Il fatto è che, come accennato, mentre è da escludere decisamente che possa minimamente essere considerata la posizione polacca – che in effetti confina con l’uscita dall’Unione – per normative specifiche anche contenute in Regolamenti si pone frequentemente il problema della coerenza con norme della nostra Costituzione, come accade in materia di risparmio e nello stesso campo della disciplina del debito. Il contrasto, eventuale, con previsioni costituzionali in tema di principi e norme specifiche non può essere sottovalutato e concludere per la supremazia delle norme europee. Gli stessi Trattati, qualora confliggano espressamente con una precisa norma costituzionale, prevalgono, in base alla previsione anch’essa costituzionale che li riguarda o no?

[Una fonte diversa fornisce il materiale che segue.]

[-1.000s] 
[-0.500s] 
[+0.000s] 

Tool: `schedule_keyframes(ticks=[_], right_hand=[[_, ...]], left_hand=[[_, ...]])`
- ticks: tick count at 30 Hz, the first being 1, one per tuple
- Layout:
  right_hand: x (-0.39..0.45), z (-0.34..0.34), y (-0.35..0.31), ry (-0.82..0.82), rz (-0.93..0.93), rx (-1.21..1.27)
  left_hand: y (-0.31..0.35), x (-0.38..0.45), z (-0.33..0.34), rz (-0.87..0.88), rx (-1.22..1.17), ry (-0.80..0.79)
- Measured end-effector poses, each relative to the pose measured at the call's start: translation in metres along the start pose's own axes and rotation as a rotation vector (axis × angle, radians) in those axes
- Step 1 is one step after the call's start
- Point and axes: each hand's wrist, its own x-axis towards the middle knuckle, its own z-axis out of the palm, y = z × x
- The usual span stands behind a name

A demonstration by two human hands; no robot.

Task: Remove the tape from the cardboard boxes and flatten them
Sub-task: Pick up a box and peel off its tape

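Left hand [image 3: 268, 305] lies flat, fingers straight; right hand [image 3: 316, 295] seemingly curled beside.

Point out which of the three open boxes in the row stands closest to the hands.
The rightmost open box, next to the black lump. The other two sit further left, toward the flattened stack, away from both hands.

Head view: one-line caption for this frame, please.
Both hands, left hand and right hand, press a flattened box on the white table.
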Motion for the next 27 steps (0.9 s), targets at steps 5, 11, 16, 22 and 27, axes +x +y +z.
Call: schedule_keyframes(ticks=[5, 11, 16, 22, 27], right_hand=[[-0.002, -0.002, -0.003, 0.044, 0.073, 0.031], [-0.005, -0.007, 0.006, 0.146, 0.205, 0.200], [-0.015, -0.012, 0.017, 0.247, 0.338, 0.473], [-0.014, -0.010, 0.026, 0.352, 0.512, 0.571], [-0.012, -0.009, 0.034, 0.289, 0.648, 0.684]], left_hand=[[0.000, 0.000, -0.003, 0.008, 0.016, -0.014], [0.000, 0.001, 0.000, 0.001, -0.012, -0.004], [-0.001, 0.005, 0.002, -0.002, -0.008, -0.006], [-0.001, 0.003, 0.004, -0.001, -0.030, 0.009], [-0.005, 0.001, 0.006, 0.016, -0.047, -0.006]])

E, poi, i Trattati sono derogabili da Accordi intergovernativi, magari in nome di una cooperazione rafforzata, come, per esempio accade per la Vigilanza bancaria? Questa, secondo il Trattato è accentrabile presso la Bce ad opera dei singoli Stati solo per compiti specifici di supervisione prudenziale. Invece, un Accordo intergovernativo l’ha trasferita praticamente “in toto”. E che dire del principio di sussidiarietà verticale secondo il quale ciò che si può fare a livello inferiore non va accentrato, un principio ritenuto dai Padri fondatori fondante, che, però, continua a essere del tutto trascurato nelle concrete decisioni comunitarie?
Certo, vi è da agire in via preventiva quando si partecipa alla formazione delle norme da parte dei singoli Paesi. Ma, comunque, per il caso in cui il Regolamento o la Direttiva che vengono, alla fine, adottati presentino gli accennati profili di contrasto, occorrono certezze per la riparazione, anche attraverso la via giurisdizionale. Tutta questa problematica, in ogni caso, rischia di confondersi con la grave decisione della Polonia che, però, ha tutt’altri caratteri e finalità, ma può suscitare un effetto di imitazione. Qual è, c’è da chiedere, la posizione del Governo italiano al riguardo?